The task began with the presentation of a center target (red, diameter = 0.75 cm; 0.7 DVA) which instructed the subject to move the cursor into the center. After 200 ms, a movement target (white, diameter = 1.8 cm; 1.6 DVA) appeared while the center target disappeared. Subjects were instructed to move the cursor to the target in as straight a movement as possible. Once the cursor reached the movement target and was held within it for 200 ms, a new target appeared while the current target disappeared; only one target was present at any one time. After the cursor was brought to the last target in the sequence, the center target reappeared and the subject was instructed to bring the cursor back to it. A 5-s rest time was provided between movement sequences, during which subjects were required to bring the cursor back to the center, and they could blink and/or rest their eyes.
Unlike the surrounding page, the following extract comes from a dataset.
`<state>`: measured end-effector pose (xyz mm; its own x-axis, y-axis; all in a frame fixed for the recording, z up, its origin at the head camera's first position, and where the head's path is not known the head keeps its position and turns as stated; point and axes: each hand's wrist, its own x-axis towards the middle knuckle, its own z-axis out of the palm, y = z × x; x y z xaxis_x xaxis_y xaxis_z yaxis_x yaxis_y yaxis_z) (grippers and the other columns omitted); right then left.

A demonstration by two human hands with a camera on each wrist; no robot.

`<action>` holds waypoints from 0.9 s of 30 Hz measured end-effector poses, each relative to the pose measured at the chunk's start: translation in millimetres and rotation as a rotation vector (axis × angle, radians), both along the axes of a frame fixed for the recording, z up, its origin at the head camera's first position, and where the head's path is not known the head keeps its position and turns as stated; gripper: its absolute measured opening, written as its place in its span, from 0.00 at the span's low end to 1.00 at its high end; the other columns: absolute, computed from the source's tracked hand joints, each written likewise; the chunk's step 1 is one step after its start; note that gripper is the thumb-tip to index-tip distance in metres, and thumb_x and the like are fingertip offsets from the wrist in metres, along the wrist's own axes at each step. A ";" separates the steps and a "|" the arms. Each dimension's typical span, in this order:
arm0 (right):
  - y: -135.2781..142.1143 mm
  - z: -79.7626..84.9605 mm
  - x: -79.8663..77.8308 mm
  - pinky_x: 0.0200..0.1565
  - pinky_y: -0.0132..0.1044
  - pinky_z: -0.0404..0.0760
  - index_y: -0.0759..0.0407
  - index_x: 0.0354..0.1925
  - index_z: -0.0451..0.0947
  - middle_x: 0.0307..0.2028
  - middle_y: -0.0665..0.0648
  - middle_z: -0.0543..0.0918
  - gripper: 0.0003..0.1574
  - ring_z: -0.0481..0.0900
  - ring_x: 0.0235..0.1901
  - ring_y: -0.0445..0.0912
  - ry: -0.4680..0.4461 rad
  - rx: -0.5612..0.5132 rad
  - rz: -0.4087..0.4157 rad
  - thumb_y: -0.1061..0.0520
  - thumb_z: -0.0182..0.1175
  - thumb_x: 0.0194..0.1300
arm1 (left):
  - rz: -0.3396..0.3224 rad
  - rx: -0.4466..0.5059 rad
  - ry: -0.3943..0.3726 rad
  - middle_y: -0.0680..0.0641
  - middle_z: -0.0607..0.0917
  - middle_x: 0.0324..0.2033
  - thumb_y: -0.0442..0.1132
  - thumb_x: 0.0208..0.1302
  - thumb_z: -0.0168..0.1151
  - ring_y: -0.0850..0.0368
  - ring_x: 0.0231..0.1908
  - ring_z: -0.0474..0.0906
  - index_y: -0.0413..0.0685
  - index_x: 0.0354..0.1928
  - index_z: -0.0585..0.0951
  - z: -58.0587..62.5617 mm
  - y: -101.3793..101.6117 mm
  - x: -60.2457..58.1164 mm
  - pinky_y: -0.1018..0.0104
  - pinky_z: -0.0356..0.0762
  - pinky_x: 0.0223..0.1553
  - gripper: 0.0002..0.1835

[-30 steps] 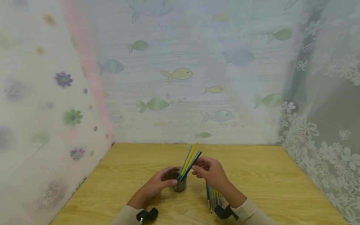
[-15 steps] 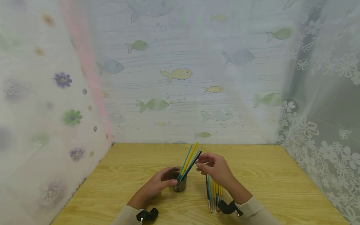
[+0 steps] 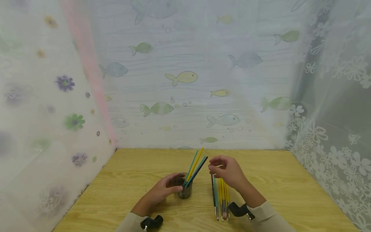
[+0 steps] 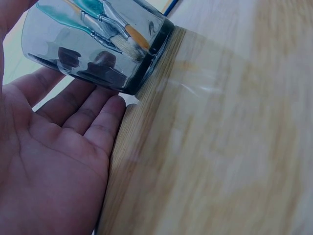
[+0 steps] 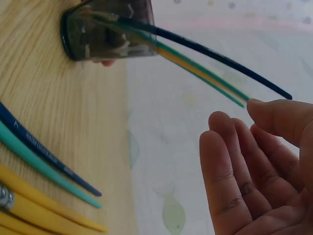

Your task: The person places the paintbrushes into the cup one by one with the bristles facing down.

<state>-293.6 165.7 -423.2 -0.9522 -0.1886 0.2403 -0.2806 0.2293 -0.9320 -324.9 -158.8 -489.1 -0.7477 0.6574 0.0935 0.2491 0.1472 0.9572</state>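
A dark glass cup (image 3: pixel 185 192) stands on the wooden table (image 3: pixel 121 190) and holds several slim paintbrushes (image 3: pixel 195 166), teal, yellow and dark blue, leaning to the right. My left hand (image 3: pixel 171 187) grips the cup from the left, thumb round its front. In the left wrist view my fingers (image 4: pixel 83 115) lie against the cup (image 4: pixel 98 44). My right hand (image 3: pixel 215 164) hovers just right of the brush handles, fingers relaxed and holding nothing. In the right wrist view the hand (image 5: pixel 244 161) is close to the dark blue handle's tip (image 5: pixel 286 96), apart from it.
Several more brushes (image 3: pixel 221 199) lie side by side on the table under my right forearm, also seen as loose brushes (image 5: pixel 39 161) in the right wrist view. Sheer curtains with fish (image 3: pixel 182 77) and flower prints close in the back and both sides.
My right hand has drawn back to the right and slightly up, away from the brush handles in the cup. More of the lying brushes now show. The left hand and cup stay put.
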 end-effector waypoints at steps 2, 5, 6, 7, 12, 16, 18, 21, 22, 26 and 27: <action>3.0 -1.5 -1.5 0.40 0.42 0.90 0.61 0.54 0.82 0.46 0.61 0.88 0.18 0.90 0.42 0.56 -0.002 0.017 -0.017 0.54 0.69 0.70 | 0.001 -0.002 0.000 0.42 0.72 0.73 0.39 0.79 0.57 0.50 0.69 0.73 0.53 0.78 0.66 -0.3 -0.2 0.2 0.66 0.76 0.62 0.29; 7.0 -4.4 -4.2 0.38 0.41 0.89 0.61 0.52 0.83 0.45 0.60 0.88 0.17 0.90 0.40 0.56 -0.003 0.039 -0.049 0.55 0.70 0.69 | 0.009 -0.010 0.006 0.43 0.70 0.74 0.40 0.79 0.57 0.50 0.70 0.72 0.53 0.78 0.66 -0.3 -0.2 0.7 0.67 0.76 0.62 0.29; 8.2 -5.3 -5.1 0.38 0.41 0.89 0.61 0.52 0.83 0.45 0.60 0.88 0.16 0.89 0.40 0.56 -0.004 0.043 -0.058 0.55 0.70 0.69 | 0.011 -0.012 0.008 0.43 0.70 0.74 0.40 0.79 0.57 0.50 0.70 0.72 0.53 0.78 0.66 -0.1 -0.2 0.9 0.67 0.76 0.62 0.29; 9.4 -6.3 -6.0 0.38 0.40 0.89 0.60 0.51 0.83 0.45 0.59 0.88 0.16 0.89 0.40 0.56 -0.007 0.046 -0.067 0.55 0.70 0.69 | 0.013 -0.015 0.008 0.43 0.69 0.75 0.41 0.79 0.58 0.49 0.70 0.72 0.53 0.78 0.66 0.1 -0.2 1.0 0.67 0.76 0.62 0.30; 15.2 -12.3 -10.5 0.39 0.43 0.89 0.60 0.50 0.84 0.44 0.58 0.88 0.14 0.89 0.39 0.54 -0.029 0.068 -0.106 0.55 0.70 0.69 | 0.013 -0.021 0.009 0.43 0.69 0.75 0.41 0.79 0.57 0.48 0.71 0.71 0.53 0.78 0.65 0.8 0.0 1.4 0.66 0.76 0.63 0.30; 19.5 -18.5 -15.7 0.39 0.46 0.89 0.59 0.48 0.84 0.41 0.57 0.88 0.12 0.88 0.37 0.52 -0.055 0.088 -0.143 0.55 0.70 0.69 | 0.028 -0.036 0.000 0.45 0.69 0.75 0.42 0.79 0.57 0.50 0.71 0.71 0.55 0.79 0.65 1.1 -0.3 1.7 0.64 0.76 0.64 0.29; 21.9 -21.9 -18.3 0.39 0.45 0.89 0.59 0.47 0.84 0.40 0.56 0.88 0.11 0.88 0.37 0.51 -0.068 0.100 -0.160 0.55 0.69 0.69 | 0.034 -0.040 -0.005 0.46 0.68 0.75 0.43 0.80 0.56 0.50 0.71 0.71 0.55 0.79 0.65 1.2 -0.3 1.7 0.63 0.76 0.64 0.29; 25.6 -26.3 -21.0 0.38 0.43 0.89 0.58 0.46 0.84 0.40 0.57 0.87 0.11 0.87 0.36 0.50 -0.083 0.112 -0.183 0.55 0.70 0.69 | 0.038 -0.037 -0.007 0.46 0.69 0.75 0.43 0.79 0.57 0.50 0.71 0.71 0.56 0.78 0.66 1.2 0.1 1.5 0.63 0.76 0.64 0.29; 27.0 -27.6 -21.6 0.38 0.43 0.89 0.59 0.46 0.84 0.39 0.57 0.87 0.11 0.87 0.36 0.49 -0.086 0.122 -0.186 0.55 0.69 0.69 | 0.038 -0.036 -0.006 0.46 0.69 0.75 0.43 0.79 0.57 0.50 0.71 0.72 0.56 0.78 0.66 1.2 0.1 1.6 0.63 0.76 0.64 0.29; 32.4 -32.4 -22.4 0.36 0.43 0.89 0.60 0.42 0.84 0.37 0.59 0.86 0.10 0.85 0.33 0.50 -0.100 0.176 -0.216 0.55 0.69 0.70 | 0.039 -0.034 -0.004 0.45 0.69 0.75 0.42 0.79 0.57 0.49 0.70 0.72 0.57 0.78 0.67 1.2 0.6 2.4 0.65 0.76 0.63 0.29; 33.9 -34.1 -22.8 0.35 0.42 0.89 0.60 0.41 0.83 0.36 0.59 0.85 0.10 0.84 0.32 0.49 -0.106 0.197 -0.226 0.54 0.69 0.70 | 0.039 -0.034 -0.003 0.45 0.69 0.75 0.42 0.79 0.57 0.49 0.70 0.72 0.57 0.78 0.67 1.4 0.5 2.7 0.66 0.76 0.62 0.28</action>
<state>-316.4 199.6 -457.3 -0.9931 -0.0020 0.1174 -0.1056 0.4537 -0.8849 -322.2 -158.3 -487.7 -0.7728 0.6308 0.0693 0.2399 0.1893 0.9522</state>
This 5-s rest time was included to minimize the number of eye-blink artifacts during the actual movement tasks. As the endpoint requirements of each movement demanded sufficient precision that would benefit from fovea information, we did not include a fixation criterion in the task. Such a decision was also based on findings of previous studies that analyzed both fixated and non-fixated movement interception performances (Merchant et al. 2004a), or calculated movement speed predictions, which either included or omitted the eye-movement information (Averbeck et al. 2005), showing little difference between the results. Prior to experimental acquisition, the subjects performed the task for ~30 min to familiarize themselves with the task and the recording environment. Center → out movements were not included in data analysis.

Data acquisition

MEG data were acquired using a 248-channel axial gradiometer system (0–400 Hz, Magnes 3600WH, 4-D Neuroimaging, San Diego, CA) within an electromagnetically shielded chamber. Head movements were minimized to within 5 mm displacement using an individually made foam-helmet consisting of a 2-part foaming agent (Alpha Cradle®, Smithers Medical Products Inc., OH, USA) that padded the space between the subject’s head and the dewar helmet. (This material is commonly used for patient immobilization during radiotherapy.) Head stability was monitored using five electrodes placed on the left and right peri-auricular fiducial points, and spaced out on the forehead. The MEG data, the output of the joystick, the stimulus trigger and the photo-detector signals were sampled synchronously at 1017.25 Hz.

Data analysis

Movement data

The XY time series were low-pass filtered using a Parks-MacClellan Finite-Impulse-Response with equi-ripple. The filter had a frequency cut-off of approximately 6 Hz (determined by the −3 dB threshold of the log-magnitude of the impulse response), which was within the 5–8 Hz range cited in movement research literature (e.g., Flanagan and Wing 1997).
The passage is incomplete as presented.